I need to remember why we added or changed a requirement


Maintain a separate Change History table somewhere in the requirements specification document. The table should have a row for each released revisions / versions of the specification. Each row should have at least the following columns:
1. Date published
2. Version number
3. Author(s)
4. Change Description

The Change Description column should summarise the changes in each version. Your word processor or wiki engine should be able to provide detailed text change information; the Change Description should focus on providing a business overview of each significant change. It is an equivalent idea to using commit messages in source code repository systems like subversion or git; the repository system provides detailed line-by-line changes, but the commit message provides a short description of the purpose of the changes.

A well-formed change description item may include:
1. Label of affected requirements (preferred), or document section numbers.
2. Source or origination of change (e.g. meeting date, "email from JBloggs 24 May 2011")
3. Business justification of change.

Related tips:

  • Once the specification has gone through several iterations, the Change History table can become quite large.
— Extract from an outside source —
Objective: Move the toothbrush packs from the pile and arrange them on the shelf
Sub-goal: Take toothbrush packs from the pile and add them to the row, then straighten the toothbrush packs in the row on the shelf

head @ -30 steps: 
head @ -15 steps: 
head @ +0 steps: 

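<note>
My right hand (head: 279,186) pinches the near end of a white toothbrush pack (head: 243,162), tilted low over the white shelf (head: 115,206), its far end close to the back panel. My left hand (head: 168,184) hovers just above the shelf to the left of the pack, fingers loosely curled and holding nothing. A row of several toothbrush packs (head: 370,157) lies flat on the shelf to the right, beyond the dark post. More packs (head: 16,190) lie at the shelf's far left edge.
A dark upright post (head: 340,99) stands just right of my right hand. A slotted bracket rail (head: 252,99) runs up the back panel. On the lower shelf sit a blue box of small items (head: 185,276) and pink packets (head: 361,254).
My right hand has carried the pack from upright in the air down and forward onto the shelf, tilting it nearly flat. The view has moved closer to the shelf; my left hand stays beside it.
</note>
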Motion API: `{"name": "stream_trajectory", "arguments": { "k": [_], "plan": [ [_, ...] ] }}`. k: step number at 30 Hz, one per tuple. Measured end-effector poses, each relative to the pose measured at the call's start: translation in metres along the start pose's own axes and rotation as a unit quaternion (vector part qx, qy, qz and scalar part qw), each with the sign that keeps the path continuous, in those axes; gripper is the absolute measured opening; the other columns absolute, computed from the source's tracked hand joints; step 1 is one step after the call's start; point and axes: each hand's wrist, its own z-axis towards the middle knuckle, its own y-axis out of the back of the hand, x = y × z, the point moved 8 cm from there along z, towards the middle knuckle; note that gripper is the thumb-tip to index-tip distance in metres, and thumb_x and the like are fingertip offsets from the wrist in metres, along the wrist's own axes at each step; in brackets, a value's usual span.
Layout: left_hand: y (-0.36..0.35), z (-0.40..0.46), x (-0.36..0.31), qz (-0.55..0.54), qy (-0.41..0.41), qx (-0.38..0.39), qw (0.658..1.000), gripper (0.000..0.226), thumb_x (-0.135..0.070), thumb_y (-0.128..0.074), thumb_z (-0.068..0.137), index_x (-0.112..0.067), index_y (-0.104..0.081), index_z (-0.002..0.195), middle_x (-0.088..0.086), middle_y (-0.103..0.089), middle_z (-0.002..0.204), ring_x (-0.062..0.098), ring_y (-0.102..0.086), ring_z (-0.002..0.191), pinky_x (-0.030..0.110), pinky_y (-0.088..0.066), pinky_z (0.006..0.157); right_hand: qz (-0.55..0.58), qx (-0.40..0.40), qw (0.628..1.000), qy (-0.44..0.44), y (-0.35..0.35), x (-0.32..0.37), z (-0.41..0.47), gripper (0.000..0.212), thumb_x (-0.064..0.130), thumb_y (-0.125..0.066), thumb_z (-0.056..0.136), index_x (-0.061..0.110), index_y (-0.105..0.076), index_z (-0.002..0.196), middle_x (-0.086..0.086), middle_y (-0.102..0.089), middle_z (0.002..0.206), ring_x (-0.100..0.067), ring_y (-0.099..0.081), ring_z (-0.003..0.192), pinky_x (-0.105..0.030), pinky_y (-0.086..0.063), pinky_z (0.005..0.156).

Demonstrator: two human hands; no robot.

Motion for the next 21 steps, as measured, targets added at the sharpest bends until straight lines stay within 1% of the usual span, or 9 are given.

Include the History of the current specification version only at the front of the document; archive the History of previous versions in an Appendix at the end of the document.
  • Try not to duplicate requirement or supporting notes information in the main body of the document and in the Change History. If the business justification is too long for a simple summary in the Change History, include it as a dated Supporting Note alongside the affected requirements, leaving just a short summary in the Change History.


Version Date Author Change Description
0.2 4 May 2011 R J Smith Updates after 1st review:
1. Added Section 4 for initial design ideas
2. UI0030. Clarified that updates are realtime
3. P0015. Updated 1yr goal target <- JB statement 2nd May
0.1 20 Apr 2011 R J Smith Initial version after 17th Apr brainstorm session


A requirement specification, as a collection of requirement statements with a given scope, is subject to change throughout its life, well beyond version 1.0 of the application(s) it describes. When new team members join the project, perhaps replacing existing staff, the context and decision making behind the choice of historical design solutions is often lost. This can make ongoing maintenance of the system more complex, as the answers to questions such as “Why was this done like that?” or “Is it safe to change that behaviour” may require such contextual knowledge of the project’s own history.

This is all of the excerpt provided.